Le singe peintre, par Chardin (Wikipedia).
Le singe peintre, par Chardin (Wikipedia).

Ce lundi 13 mai, des élèves des écoles d’art et de design ont manifesté devant le ministère de la Culture à Paris, mais aussi dans plusieurs villes de province (Toulouse, Montpellier, Marseille, Aix-en-Provence…). Un mécontentement : le risque de fermeture d’un certain nombre d’écoles sur fond de restrictions budgétaires. Une revendication : la création d’un revenu continu d’artistes-auteurs, objet d’une proposition de loi qui va être examinée la semaine prochaine à l’Assemblée. Le point commun aux deux motifs : les étudiants veulent toujours plus d’État dans leur vie.

 

Une centaine d’écoles qui forment une « jungle »

 

Le déficit français est tel qu’il a fallu revoir à la baisse le budget 2024 du ministère de la Culture. Il n’est finalement « que » de 4.265 millions d’euros, après arbitrage de Bruno Le Maire. Dans la foulée, Rachida Dati a annoncé envisager la fermeture d’un certain nombre d’établissements parmi les 99 écoles d’enseignement culturel publiques, dont 45 écoles supérieures d’art et design : une « jungle », selon elle, avec plusieurs écoles « déconnectées de la réalité, y compris des débouchés ». Le ministre souhaite « des écoles performantes ». Cela passerait donc par des fermetures. Les étudiants préfèrent les garder toutes ouvertes et... improductives.

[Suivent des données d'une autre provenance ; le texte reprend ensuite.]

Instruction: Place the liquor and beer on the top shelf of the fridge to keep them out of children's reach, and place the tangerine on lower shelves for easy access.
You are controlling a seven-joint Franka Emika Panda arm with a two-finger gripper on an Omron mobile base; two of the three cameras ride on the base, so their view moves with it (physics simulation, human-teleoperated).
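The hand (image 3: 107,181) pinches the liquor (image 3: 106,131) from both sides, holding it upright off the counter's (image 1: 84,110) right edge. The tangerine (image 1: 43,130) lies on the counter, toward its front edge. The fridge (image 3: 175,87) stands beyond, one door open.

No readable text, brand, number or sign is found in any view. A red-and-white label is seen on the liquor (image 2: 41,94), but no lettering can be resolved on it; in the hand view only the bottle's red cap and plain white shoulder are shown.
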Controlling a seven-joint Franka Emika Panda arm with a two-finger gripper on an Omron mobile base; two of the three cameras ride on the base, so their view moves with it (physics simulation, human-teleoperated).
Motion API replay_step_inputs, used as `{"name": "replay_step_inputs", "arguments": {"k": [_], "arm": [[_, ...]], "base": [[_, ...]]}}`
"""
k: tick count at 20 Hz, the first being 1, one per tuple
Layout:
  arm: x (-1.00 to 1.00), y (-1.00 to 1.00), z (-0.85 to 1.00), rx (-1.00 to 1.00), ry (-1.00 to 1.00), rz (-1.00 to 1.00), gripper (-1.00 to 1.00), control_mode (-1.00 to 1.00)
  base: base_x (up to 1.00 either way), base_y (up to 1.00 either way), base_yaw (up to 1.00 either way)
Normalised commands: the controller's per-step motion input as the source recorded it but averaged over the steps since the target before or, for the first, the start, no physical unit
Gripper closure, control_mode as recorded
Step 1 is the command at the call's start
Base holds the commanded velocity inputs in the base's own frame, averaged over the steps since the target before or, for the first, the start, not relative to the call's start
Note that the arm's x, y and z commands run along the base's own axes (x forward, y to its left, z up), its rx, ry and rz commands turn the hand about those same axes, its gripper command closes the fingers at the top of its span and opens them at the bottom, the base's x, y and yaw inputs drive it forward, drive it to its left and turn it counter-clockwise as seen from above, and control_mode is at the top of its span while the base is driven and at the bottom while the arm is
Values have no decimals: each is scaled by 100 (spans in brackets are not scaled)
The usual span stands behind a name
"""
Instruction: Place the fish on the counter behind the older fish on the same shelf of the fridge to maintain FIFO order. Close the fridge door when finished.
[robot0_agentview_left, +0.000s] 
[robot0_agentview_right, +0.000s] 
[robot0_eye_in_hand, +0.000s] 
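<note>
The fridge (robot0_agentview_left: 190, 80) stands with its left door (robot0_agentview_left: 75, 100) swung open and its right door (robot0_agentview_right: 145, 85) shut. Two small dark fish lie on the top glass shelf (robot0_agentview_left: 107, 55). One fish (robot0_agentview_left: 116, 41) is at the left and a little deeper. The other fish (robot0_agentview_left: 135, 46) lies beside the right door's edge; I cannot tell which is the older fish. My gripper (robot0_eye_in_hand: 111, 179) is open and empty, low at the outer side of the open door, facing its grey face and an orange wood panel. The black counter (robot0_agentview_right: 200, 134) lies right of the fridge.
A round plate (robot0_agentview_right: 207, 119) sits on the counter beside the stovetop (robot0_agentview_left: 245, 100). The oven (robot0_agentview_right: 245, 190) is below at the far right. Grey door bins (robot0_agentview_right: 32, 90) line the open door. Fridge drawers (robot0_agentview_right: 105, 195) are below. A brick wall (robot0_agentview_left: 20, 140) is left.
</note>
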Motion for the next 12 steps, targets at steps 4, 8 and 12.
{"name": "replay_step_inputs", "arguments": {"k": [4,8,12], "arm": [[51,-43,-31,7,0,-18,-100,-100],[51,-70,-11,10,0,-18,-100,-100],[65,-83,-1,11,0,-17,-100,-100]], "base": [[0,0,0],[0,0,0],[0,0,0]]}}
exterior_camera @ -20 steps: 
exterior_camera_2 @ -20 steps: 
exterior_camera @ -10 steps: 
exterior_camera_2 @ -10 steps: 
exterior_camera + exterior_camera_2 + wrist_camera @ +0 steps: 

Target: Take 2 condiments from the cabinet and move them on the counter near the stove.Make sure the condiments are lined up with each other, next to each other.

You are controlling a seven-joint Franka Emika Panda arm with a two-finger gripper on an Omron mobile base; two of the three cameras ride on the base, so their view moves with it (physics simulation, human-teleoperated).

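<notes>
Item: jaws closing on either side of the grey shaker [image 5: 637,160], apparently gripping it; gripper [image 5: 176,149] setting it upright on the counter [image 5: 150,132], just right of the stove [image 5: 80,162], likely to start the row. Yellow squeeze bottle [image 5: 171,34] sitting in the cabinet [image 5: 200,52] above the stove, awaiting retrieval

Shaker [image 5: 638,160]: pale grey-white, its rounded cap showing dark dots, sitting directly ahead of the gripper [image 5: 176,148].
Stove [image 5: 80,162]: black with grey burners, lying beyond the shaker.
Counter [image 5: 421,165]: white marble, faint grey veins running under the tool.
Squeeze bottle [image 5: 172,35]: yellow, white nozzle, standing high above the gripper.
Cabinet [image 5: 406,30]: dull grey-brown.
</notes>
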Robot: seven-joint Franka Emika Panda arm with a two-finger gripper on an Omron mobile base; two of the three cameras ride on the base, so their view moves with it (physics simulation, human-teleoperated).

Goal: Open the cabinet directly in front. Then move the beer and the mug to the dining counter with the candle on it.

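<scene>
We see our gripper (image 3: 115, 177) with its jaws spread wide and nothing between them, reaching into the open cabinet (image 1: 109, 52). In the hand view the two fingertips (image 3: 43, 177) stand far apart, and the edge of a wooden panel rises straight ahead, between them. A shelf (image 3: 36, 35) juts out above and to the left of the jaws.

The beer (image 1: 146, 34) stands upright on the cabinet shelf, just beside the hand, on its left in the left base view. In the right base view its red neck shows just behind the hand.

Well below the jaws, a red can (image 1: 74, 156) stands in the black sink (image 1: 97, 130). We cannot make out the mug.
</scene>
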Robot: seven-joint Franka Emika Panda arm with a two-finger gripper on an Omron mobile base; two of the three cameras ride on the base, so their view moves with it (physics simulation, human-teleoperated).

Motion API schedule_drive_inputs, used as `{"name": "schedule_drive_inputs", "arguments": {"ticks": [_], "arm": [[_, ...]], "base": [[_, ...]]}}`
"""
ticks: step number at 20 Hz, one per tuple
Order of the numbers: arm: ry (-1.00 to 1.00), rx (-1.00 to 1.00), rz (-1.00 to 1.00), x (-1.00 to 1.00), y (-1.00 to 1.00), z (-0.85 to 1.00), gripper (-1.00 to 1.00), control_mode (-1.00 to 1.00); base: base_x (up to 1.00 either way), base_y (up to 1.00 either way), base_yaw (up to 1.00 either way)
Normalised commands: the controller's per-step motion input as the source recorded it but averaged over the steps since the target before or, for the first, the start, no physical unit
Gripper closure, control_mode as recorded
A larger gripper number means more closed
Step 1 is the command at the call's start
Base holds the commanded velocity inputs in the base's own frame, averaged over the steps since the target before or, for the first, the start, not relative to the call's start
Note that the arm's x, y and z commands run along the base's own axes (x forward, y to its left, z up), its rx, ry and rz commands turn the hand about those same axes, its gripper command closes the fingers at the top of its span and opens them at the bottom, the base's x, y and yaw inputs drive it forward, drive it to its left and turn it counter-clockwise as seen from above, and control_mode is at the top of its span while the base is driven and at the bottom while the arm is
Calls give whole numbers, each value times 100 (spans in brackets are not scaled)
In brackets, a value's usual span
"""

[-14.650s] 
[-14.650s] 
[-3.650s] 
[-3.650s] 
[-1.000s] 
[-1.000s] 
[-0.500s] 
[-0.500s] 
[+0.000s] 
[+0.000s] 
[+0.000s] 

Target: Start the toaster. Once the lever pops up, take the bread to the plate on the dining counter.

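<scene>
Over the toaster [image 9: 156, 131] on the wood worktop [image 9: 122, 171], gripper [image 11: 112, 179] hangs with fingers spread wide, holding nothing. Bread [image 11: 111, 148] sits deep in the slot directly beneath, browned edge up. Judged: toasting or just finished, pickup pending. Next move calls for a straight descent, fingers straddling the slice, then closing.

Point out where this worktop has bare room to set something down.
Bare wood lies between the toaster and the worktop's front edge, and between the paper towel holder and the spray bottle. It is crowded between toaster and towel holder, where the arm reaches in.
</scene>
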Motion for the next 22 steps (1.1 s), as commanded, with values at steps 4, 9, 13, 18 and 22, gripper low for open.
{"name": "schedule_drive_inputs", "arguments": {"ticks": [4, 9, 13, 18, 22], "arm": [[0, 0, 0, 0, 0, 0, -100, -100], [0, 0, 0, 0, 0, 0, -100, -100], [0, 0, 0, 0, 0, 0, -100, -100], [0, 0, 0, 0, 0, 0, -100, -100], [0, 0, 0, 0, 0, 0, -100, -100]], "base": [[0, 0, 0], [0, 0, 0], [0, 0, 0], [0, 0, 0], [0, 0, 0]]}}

En réalité, les arbitrages en matière de budget ne concernent qu’indirectement les écoles. Les élèves plasticiens auraient eu davantage de raisons de protester contre la restriction du budget patrimoine (201 millions en moins) ou contre celle du budget création (96 millions en moins). Dati préfère sanctuariser le programme « Transmission des savoirs et démocratisation de la culture » (dont le célèbre « pass Culture »). Nos églises, nos châteaux, nos manoirs, nos ponts, nos moulins, nos pigeonniers, nos calvaires, nos lavoirs peuvent s’écrouler - priorité au pass Culture !

 

Pour les artistes-auteurs, taxons le tabac

 

Actuellement, les artistes bénéficient du statut d’artistes-auteurs, avec cotisations à l’URSSAF et Sécu (on comptait 329.345 artistes-auteurs en 2022). Mais la vie d’artiste étant précaire, la gauche a lancé l’idée d’un salaire continu d’artistes-auteurs qui permettrait d’assurer un revenu aux artistes en période de vaches maigres - sorte de copie du statut des intermittents. Portée par une cinquantaine de députés PCF, LFI et socialistes, une proposition de loi envisage la création d’une « allocation de remplacement », «  proportionnelle aux derniers revenus d’activité couplée à un plancher forfaitaire ». Comme c’est une proposition de gauche, le mécanisme serait financé par une taxe. Une taxe additionnelle sur les tabacs, précisément. Il faudra donc encourager les gens à fumer davantage pour soutenir les artistes-auteurs dans la débine.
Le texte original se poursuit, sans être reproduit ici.